It’s not always easy to bring in new customers, so tapping into an already existing customer base to persuade existing customers to purchase more can benefit you immensely. Here are some tactics you can use to retain current customers and get them to buy more.
This might seem obvious, but the idea here is to reward customers for their loyalty. People love getting things for free – think of the widely popular “your 10th cup of coffee is free!” loyalty cards, and the (slightly more advanced version) Boots cards which offer you points worth 1p which you can use to purchase goods). The point is, customers will use your service – providing they were satisfied in the first place – if they think it’s going to benefit them in the long run.
Discounts to Dormant Customers
If you have customers who haven’t purchased from you in a while it’s worth sending them some kind of email or letter with a discount towards their next purchase to encourage them to use your service again. If nothing else, they will appreciate the sentiment and remember you next time they want to purchase if they don’t want to right away.
Make Repeat Custom Easy
You want to make it as easy as possible for customers to buy your products. If there’s anything worse than spending 25 minutes inputting all your customer details, it’s having to do it a second time. Try and ensure your checkout process is as smooth as possible with very little steps. This will decrease cart abandonment and encourage customer to use your fast and easy service again – and when they do, make sure you remember their details the so that checkout can be even faster the second time around. While we’re at it, account retrieval should be a breeze too – you don’t want to scare away customers who have to go to the moon and back just because they’ve forgotten their password.
You should really think about making your marketing efforts more targeted. Think about it – someone has just bought the latest copy of FIFA, some hiking boots, a fishing rod, and a pocketknife. They’re probably not going even going to read your latest email trying to sell them Disney Princess stationery. They might, but probably not – you’d be better off sending them an email with your latest offer on PS4 games or camping gear. You have their purchase history on your side, to take advantage of this information and use it to sell them things they actually want to buy.
On that note, you should also consider cart abandonment (a nice email with a discount for that lawnmower they almost bought could go a long way) , birthdays (Happy birthday! Here’s £10 off cocktail dresses), and new items which may interest them for your promotional material.
Engage With Them
The whole point of social media is to be social (the clue is in the name). There’s no point in setting up an Twitter account if you’re not going to reply to your followers, so engage and encourage them to engage too. Like their pictures on Instagram, retweet thier post about the shoes they just bought from your site, thank them for reviewing your store on Facebook – it all shows you’re a friendly, human company, which goes a surprisingly long way in retaining customers and building relationships.

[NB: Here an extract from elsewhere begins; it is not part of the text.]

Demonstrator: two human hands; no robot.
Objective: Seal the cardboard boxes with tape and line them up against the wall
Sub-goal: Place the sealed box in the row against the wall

These are a great way of keeping your customers updated on the products they might like, promotions you have on at the moment and more. Email marketing is a powerful tool in building and maintaining relationships with your customers, especially if they are targeted at individuals. Email campaigns are quick to produce and implement but can have a great impact; they keep your customers engaged and up to date, and they can always opt out if they choose to.
Refer a Friend
Getting existing customers to refer their friends is a great way of widening your reach. People will often trust the opinion of a friend or relative who’s had first hand experience with a product or service over any marketing activities, so give your current customers an incentive (vouchers, money off etc.) to refer their friends and you could retain your old customers and get them to buy more, while also gaining plenty of new customers.